*Available data*.
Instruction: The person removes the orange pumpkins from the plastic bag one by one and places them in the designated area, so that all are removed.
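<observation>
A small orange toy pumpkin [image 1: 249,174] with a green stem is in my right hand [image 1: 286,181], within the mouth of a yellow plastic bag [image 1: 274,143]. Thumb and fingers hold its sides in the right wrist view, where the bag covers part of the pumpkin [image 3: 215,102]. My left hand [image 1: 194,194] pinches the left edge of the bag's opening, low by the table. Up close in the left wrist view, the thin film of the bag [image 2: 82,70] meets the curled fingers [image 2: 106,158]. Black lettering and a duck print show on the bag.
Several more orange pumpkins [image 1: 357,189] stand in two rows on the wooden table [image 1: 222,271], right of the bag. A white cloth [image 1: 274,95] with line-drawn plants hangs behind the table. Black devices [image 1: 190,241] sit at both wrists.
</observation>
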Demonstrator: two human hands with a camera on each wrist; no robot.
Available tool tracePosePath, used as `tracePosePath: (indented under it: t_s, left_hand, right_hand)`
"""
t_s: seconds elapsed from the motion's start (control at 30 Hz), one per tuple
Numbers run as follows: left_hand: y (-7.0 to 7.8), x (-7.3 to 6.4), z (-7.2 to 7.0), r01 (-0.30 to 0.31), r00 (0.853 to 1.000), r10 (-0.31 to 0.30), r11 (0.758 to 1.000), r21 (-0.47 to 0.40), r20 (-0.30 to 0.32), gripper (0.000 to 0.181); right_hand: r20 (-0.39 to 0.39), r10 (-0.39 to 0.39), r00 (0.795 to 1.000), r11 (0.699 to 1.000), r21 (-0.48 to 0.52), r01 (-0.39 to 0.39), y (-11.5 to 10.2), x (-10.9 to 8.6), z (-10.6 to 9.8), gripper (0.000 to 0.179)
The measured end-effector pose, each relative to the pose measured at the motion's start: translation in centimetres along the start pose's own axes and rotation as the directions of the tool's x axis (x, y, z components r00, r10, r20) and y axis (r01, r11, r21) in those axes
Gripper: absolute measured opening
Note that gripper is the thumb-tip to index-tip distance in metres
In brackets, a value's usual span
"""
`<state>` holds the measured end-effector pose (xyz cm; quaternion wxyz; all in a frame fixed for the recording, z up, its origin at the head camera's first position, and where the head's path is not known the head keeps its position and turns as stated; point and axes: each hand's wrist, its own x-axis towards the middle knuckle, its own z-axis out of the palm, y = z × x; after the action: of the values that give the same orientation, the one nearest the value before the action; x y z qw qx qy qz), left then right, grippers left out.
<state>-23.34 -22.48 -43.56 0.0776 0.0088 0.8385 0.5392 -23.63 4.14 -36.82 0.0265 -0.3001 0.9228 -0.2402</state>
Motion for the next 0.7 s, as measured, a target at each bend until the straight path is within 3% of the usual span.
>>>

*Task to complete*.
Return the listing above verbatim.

*Output of the exercise*.
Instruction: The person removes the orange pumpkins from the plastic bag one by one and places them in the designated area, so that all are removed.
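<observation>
A small orange toy pumpkin [image 1: 249,174] with a green stem is in my right hand [image 1: 286,181], within the mouth of a yellow plastic bag [image 1: 274,143]. Thumb and fingers hold its sides in the right wrist view, where the bag covers part of the pumpkin [image 3: 215,102]. My left hand [image 1: 194,194] pinches the left edge of the bag's opening, low by the table. Up close in the left wrist view, the thin film of the bag [image 2: 82,70] meets the curled fingers [image 2: 106,158]. Black lettering and a duck print show on the bag.
Several more orange pumpkins [image 1: 357,189] stand in two rows on the wooden table [image 1: 222,271], right of the bag. A white cloth [image 1: 274,95] with line-drawn plants hangs behind the table. Black devices [image 1: 190,241] sit at both wrists.
</observation>
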Demonstrator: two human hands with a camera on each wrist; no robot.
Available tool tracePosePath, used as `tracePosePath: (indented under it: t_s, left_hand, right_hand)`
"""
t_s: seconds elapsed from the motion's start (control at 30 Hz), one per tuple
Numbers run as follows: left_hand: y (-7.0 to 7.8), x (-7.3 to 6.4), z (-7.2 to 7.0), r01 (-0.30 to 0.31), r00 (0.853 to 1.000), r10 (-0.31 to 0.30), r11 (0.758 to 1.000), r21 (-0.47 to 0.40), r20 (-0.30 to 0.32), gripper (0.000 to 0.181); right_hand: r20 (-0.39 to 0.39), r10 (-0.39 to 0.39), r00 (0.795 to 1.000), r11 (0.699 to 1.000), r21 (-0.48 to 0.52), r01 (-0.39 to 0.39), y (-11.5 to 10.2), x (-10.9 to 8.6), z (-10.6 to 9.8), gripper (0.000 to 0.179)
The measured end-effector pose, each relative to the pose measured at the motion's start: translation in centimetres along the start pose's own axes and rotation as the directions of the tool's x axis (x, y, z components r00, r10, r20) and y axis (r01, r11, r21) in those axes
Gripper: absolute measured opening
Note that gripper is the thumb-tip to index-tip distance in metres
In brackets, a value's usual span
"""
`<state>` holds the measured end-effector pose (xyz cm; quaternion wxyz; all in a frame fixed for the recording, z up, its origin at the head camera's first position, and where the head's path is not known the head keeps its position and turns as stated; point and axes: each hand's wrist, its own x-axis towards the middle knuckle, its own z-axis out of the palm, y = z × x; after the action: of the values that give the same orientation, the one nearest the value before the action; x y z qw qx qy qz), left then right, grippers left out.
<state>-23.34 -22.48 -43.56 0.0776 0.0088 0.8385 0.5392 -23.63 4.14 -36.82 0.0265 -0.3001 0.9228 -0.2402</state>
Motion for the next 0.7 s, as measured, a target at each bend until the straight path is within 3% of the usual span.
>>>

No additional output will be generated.